Which lines in the records below contain the word "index"? Report each of them.

RECORDS PROVIDED below:

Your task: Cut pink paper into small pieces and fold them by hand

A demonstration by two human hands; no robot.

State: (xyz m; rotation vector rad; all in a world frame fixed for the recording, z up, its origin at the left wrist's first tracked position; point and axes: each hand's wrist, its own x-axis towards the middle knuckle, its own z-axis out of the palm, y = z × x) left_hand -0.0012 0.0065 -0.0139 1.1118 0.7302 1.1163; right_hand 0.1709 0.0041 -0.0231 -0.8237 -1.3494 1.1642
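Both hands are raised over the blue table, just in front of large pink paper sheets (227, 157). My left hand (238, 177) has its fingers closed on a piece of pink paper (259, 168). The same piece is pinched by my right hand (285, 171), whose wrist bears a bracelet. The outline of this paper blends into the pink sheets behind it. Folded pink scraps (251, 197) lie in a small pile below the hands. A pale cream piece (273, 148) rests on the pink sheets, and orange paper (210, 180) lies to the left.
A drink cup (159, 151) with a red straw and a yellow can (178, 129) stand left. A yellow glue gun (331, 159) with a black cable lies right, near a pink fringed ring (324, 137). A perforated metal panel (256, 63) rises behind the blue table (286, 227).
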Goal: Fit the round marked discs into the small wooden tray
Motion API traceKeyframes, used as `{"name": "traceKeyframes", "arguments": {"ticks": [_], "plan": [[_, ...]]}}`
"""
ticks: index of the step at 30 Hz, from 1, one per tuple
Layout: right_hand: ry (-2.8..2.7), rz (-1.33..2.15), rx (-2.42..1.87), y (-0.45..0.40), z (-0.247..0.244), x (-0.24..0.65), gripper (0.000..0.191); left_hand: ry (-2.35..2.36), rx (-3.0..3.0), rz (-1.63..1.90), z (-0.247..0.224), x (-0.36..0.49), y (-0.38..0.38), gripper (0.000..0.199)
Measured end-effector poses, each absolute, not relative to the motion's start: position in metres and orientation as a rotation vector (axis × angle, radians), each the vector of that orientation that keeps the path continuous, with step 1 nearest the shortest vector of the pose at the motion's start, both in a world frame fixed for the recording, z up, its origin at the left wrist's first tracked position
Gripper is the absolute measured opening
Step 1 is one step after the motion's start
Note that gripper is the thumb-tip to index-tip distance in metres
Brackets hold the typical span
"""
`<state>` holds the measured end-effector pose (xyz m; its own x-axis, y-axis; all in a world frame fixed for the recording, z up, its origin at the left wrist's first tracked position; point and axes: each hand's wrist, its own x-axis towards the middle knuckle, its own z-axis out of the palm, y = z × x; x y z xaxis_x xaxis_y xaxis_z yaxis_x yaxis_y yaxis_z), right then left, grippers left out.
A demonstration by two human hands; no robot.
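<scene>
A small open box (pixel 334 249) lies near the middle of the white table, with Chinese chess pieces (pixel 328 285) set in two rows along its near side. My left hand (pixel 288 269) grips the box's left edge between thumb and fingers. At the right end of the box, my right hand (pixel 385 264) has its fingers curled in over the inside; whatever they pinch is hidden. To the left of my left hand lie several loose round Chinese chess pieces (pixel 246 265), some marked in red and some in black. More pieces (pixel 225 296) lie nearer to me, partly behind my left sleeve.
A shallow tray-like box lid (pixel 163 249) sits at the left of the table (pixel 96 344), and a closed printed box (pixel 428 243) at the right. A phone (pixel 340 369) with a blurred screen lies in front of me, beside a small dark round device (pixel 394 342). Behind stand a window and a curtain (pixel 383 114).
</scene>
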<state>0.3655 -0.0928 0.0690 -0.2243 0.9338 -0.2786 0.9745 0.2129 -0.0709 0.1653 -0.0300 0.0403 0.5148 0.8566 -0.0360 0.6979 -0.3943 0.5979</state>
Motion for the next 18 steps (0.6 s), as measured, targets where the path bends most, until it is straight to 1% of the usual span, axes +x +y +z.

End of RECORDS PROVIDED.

▶ SOLUTION:
ticks: index of the step at 30 Hz, from 1, one per tuple
Note that gripper is the thumb-tip to index-tip distance in metres

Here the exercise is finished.